> [EXERCISE AIM] From the first line of the listing to the last, set down everything exactly, but skip the images.
⁂
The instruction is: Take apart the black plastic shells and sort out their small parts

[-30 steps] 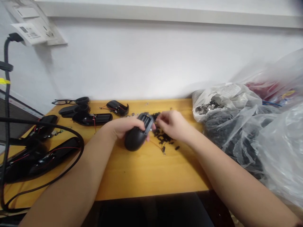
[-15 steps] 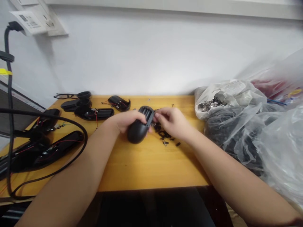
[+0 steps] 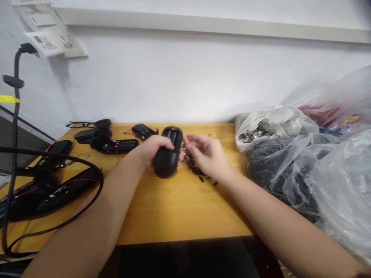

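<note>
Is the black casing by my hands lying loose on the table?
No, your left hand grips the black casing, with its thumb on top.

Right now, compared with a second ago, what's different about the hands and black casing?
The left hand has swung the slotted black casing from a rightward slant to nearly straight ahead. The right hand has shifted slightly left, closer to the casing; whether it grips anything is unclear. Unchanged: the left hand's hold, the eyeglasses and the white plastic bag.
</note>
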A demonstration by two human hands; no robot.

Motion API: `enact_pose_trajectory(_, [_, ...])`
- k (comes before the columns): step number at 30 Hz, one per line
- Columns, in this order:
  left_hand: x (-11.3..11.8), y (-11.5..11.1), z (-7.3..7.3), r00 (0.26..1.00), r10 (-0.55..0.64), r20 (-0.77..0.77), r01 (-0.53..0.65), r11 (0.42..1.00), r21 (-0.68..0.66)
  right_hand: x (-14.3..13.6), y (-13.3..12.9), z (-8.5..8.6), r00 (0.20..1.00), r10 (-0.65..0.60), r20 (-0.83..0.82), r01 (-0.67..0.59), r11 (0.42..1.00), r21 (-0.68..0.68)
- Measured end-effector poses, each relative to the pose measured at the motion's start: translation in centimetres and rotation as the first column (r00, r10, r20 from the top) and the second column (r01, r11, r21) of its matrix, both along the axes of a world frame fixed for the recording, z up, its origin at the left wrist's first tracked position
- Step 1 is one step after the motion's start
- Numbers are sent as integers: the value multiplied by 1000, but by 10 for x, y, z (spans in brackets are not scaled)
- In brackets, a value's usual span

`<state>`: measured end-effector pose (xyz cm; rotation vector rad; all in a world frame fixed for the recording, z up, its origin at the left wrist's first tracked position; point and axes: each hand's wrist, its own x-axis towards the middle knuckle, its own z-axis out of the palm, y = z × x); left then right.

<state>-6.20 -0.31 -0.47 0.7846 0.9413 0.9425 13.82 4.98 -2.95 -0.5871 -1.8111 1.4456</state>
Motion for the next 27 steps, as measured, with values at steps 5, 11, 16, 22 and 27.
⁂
> [RESULT BELOW]
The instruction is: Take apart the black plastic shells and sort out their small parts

[-30 steps] 
[-15 steps] 
[+0 steps] 

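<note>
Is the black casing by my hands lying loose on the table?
No, your left hand grips the black casing, with its thumb on top.

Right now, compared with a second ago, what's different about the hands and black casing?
The left hand has swung the slotted black casing from a rightward slant to nearly straight ahead. The right hand has shifted slightly left, closer to the casing; whether it grips anything is unclear. Unchanged: the left hand's hold, the eyeglasses and the white plastic bag.
</note>
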A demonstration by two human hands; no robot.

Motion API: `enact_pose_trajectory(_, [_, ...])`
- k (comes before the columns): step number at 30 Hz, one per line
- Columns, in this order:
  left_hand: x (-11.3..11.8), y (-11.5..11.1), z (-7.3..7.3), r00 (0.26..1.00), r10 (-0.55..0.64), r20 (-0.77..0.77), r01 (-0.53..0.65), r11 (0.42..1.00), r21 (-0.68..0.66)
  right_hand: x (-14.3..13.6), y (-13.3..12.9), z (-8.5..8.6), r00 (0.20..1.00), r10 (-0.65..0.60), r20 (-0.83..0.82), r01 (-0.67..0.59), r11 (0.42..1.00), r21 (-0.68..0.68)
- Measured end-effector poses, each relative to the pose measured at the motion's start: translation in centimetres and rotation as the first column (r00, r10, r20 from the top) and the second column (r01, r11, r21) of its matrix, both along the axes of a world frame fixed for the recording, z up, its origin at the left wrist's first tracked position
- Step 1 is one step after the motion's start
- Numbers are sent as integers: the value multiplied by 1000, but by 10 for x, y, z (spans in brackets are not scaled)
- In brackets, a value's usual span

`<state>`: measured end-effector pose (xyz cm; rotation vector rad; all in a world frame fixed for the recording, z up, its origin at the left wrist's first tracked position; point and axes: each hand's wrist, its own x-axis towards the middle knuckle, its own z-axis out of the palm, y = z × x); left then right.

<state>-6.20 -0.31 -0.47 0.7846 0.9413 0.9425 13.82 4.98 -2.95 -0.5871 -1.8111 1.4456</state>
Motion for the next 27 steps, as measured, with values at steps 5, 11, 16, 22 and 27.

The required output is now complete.